▶ [What you need to do] Please return the listing exactly as written, but without its pictures.

▶ [Supplied information]
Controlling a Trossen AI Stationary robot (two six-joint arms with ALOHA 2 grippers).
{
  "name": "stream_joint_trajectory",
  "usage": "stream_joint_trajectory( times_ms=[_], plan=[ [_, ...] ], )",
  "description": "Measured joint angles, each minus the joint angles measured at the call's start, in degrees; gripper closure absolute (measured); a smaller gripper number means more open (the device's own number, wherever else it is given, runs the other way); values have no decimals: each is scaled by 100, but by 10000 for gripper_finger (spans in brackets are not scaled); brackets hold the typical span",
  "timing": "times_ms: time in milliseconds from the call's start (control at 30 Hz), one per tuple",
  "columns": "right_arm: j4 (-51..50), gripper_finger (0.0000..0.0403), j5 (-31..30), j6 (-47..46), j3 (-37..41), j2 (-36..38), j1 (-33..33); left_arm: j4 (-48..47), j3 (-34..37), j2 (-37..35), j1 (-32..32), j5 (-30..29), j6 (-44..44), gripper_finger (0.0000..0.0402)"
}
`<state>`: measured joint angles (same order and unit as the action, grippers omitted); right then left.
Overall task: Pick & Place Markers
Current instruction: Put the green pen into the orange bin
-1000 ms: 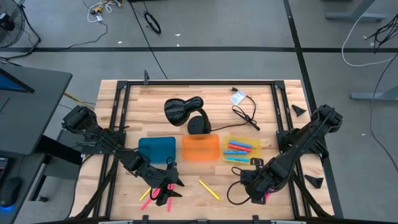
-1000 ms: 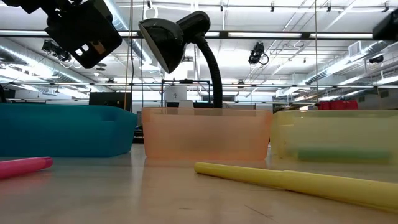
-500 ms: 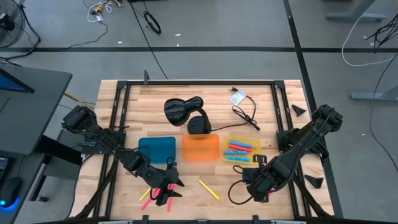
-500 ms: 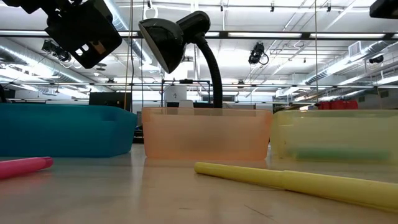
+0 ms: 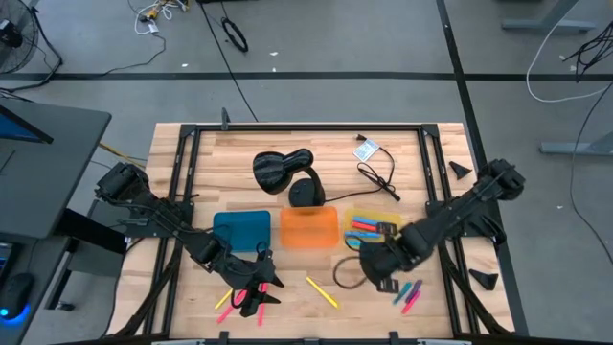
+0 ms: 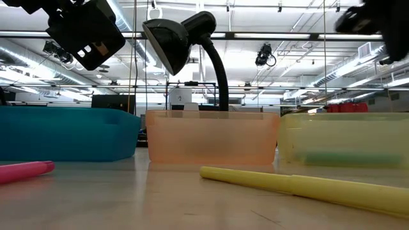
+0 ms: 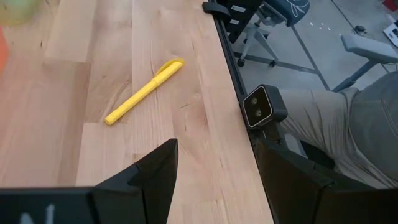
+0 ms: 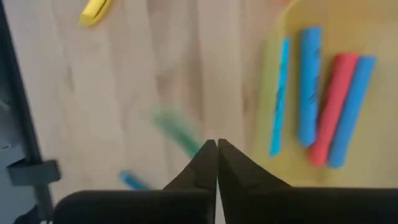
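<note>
One yellow marker (image 5: pixel 322 291), open tabletop (image 5: pixel 287 287) around

- The wooden table (image 5: pixel 239 158) is carrying everything, with a black frame (image 5: pixel 306 127) running along its edges.
- The orange tray (image 5: pixel 308 228) is sitting at the table's middle and is serving as the landmark.
- The blue tray (image 5: pixel 241 230) is sitting just beside it on the left arm's side.
- The yellow tray (image 5: pixel 356 218) is sitting just beside it on the right arm's side.
- The black desk lamp (image 5: pixel 287 174) is standing behind the orange tray.
- The black cable (image 5: pixel 378 177) is lying behind the yellow tray.
- A yellow marker (image 5: pixel 322 291) is lying in front of the orange tray.
- Pink markers (image 5: pixel 226 305) are lying in front of the blue tray.
- More markers (image 5: pixel 410 292) are lying in front of the yellow tray.
</note>
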<state>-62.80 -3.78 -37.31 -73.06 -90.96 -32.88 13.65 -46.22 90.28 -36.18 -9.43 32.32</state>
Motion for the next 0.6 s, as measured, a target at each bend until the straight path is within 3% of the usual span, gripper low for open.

▶ [Result]
Controlling a Trossen AI Stationary robot (two six-joint arms with ALOHA 2 grippers).
{
  "name": "stream_joint_trajectory",
  "usage": "stream_joint_trajectory( times_ms=[_], plan=[ [_, ...] ], )",
  "description": "Measured joint angles, each minus the joint angles measured at the call's start, in degrees; gripper closure absolute (measured); a smaller gripper number means more open (the device's own number, wherever else it is given, runs the other way); values have no decimals: each is scaled by 100, but by 10000 for gripper_finger (spans in brackets are not scaled); brackets hold the typical span",
  "timing": "times_ms: time in milliseconds from the call's start (control at 30 Hz), one per tuple",
  "columns": "right_arm: j4 (-51..50), gripper_finger (0.0000..0.0403), j5 (-31..30), j6 (-47..46), j3 (-37..41), j2 (-36..38), j1 (-33..33); left_arm: j4 (-48..47), j3 (-34..37), j2 (-37..35), j1 (-32..32), j5 (-30..29), j6 (-44..44), gripper_finger (0.0000..0.0402)"
}
`<state>`: measured joint angles (same order and unit as the action, grippers omitted); right then left.
Overall task: Pick & Place Markers
Current instruction: Put the green pen into the orange bin
-1000 ms: 
-1000 ms: 
-500 ms: 
-500 ms: 
+0 ms: 
+0 ms: 
+0 ms: 
+0 ms: 
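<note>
One yellow marker (image 5: pixel 322 291), open tabletop (image 5: pixel 287 287) around

- The wooden table (image 5: pixel 239 158) is carrying everything, with a black frame (image 5: pixel 306 127) running along its edges.
- The orange tray (image 5: pixel 308 228) is sitting at the table's middle and is serving as the landmark.
- The blue tray (image 5: pixel 241 230) is sitting just beside it on the left arm's side.
- The yellow tray (image 5: pixel 356 218) is sitting just beside it on the right arm's side.
- The black desk lamp (image 5: pixel 287 174) is standing behind the orange tray.
- The black cable (image 5: pixel 378 177) is lying behind the yellow tray.
- A yellow marker (image 5: pixel 322 291) is lying in front of the orange tray.
- Pink markers (image 5: pixel 226 305) are lying in front of the blue tray.
- More markers (image 5: pixel 410 292) are lying in front of the yellow tray.
</note>
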<state>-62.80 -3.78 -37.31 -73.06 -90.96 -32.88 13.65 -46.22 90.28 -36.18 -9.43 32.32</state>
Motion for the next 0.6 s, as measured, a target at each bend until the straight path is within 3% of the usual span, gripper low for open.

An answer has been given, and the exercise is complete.